Scientists funded by the US National Institute of Allergy and Infectious Diseases have engineered a powerful anthrax toxin inhibitor that has worked well in small-scale animal tests. The scientists say the technique may also be applicable to other disease toxins.

Led by National Institute of Allergy and Infectious Diseases (NIAID) grantees from Rensselaer Polytechnic Institute and the University of Toronto, the investigators built a fatty bubble studded with small proteins that can cling tightly to the cell membrane receptor-binding protein used by anthrax toxin to gain entry into a host cell.

The protein-spiked fatty bubble, or “functionalized liposome,” hampers a critical early step in the assembly process that anthrax toxin must undergo to become fully active. In test-tube experiments, the inhibitor, which is covered with multiple short proteins (peptides), was 10,000 times more potent than unattached peptides.

“If the effectiveness of anthrax inhibitors designed in this fashion is confirmed by additional testing, they could one day be important adjuncts to standard antibiotic therapy for the treatment of inhalation anthrax,” says NIAID director Dr Anthony Fauci. Antibiotics are used to treat anthrax, but even with such therapy, inhalation anthrax, the most severe form of the disease, has a fatality rate of 75%.

The investigators tested the anthrax inhibitor in rats. When given in relatively small doses, injection of the inhibitor at the same time as anthrax toxin prevented five out of nine rats from becoming ill. Slightly higher doses of the inhibitor prevented eight out of nine rats from being sickened by anthrax toxin. Nine additional rats were injected with anthrax toxin only. Of these, eight became gravely ill.

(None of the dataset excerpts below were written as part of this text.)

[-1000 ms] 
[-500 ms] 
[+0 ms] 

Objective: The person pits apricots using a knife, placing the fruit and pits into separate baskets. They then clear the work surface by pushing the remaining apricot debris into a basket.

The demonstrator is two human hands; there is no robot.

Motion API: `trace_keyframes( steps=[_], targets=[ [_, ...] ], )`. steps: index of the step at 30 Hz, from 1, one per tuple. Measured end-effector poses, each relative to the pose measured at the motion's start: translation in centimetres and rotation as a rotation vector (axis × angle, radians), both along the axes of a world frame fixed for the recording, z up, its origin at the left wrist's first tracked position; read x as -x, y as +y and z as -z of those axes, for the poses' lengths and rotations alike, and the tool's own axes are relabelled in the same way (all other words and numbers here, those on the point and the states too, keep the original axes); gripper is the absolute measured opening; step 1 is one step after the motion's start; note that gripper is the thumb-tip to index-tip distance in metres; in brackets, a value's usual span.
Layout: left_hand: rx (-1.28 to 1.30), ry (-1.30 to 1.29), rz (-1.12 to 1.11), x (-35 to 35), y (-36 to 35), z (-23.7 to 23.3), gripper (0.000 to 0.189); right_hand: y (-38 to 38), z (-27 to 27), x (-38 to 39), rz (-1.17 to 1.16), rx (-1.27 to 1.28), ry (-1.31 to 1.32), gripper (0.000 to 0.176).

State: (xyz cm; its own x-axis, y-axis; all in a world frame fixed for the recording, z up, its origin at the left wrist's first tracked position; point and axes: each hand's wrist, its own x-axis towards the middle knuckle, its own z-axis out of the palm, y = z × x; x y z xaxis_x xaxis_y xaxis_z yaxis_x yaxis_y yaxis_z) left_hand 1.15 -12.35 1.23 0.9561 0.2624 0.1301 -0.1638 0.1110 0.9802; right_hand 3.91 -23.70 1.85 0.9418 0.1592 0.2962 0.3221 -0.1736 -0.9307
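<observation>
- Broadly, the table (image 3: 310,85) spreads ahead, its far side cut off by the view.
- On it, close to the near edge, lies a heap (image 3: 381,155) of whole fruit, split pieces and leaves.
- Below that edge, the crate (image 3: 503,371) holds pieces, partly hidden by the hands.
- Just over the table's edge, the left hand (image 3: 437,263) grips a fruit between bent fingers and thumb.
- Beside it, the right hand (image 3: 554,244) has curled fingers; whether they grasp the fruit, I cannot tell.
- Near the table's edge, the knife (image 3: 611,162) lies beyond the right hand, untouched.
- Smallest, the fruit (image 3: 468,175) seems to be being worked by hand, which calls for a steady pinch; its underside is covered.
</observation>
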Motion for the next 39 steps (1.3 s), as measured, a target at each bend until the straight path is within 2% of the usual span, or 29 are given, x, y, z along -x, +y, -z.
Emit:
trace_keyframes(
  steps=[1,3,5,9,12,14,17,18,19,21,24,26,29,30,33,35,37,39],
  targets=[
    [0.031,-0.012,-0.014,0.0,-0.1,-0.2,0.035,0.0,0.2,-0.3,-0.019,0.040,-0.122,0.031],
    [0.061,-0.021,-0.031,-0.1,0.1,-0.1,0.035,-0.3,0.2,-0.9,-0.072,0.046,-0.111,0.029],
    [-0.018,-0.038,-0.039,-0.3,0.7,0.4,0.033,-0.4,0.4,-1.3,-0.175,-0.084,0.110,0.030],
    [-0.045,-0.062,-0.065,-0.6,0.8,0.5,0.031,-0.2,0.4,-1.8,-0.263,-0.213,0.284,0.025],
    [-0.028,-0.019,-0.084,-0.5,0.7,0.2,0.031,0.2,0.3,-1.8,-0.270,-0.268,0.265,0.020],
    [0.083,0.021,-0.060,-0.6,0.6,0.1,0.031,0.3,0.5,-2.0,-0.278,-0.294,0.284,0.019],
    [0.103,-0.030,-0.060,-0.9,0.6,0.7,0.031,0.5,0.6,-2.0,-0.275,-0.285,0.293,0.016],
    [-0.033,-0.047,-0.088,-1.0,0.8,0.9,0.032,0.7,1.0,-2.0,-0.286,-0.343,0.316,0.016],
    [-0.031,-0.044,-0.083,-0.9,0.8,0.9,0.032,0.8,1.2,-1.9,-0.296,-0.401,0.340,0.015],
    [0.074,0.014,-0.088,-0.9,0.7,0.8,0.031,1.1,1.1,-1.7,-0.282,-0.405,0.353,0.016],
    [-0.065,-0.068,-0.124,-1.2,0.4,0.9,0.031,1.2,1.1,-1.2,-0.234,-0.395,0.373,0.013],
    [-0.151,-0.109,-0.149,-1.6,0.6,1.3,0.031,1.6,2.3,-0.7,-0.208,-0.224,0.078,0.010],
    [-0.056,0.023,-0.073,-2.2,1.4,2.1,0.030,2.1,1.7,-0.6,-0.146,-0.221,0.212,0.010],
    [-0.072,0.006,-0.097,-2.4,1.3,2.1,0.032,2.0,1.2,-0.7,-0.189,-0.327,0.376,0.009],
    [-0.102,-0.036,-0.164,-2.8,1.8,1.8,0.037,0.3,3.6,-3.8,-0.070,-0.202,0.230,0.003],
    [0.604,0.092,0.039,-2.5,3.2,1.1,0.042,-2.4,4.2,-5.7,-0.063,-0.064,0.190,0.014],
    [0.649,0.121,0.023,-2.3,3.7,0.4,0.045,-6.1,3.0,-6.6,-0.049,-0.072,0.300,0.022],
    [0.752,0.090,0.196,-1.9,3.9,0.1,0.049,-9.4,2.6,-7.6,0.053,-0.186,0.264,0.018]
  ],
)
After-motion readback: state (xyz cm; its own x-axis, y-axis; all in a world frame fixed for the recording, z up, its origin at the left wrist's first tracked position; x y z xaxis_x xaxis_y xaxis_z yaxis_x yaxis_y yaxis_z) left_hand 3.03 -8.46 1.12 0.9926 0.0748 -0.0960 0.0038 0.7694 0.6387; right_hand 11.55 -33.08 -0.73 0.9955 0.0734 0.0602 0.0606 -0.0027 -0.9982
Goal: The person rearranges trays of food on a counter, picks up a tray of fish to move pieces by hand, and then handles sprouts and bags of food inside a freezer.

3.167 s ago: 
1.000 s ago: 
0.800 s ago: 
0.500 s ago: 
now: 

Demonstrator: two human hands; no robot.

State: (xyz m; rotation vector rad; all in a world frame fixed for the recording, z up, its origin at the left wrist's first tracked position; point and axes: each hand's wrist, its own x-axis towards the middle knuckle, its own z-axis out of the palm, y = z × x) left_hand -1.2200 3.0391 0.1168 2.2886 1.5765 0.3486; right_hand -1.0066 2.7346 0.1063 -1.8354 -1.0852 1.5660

“This novel approach to the design of anthrax antitoxin is an important advance, not only for the value it may have in anthrax treatment, but also because this technique could be used to design better therapies for cholera and other diseases,” said National Institutes of Health (NIH) director Dr Elias Zerhouni.

Using the same technique of placing multiple peptides on a liposome, the researchers also created a polyvalent inhibitor of cholera toxin that functioned well in test-tube experiments.

In the next phase of their research, the scientists plan to test the action of their inhibitor in animals after infecting them with B. anthracis and allowing the disease process to begin. They also will evaluate the inhibitor with and without adjunct antibiotic therapy.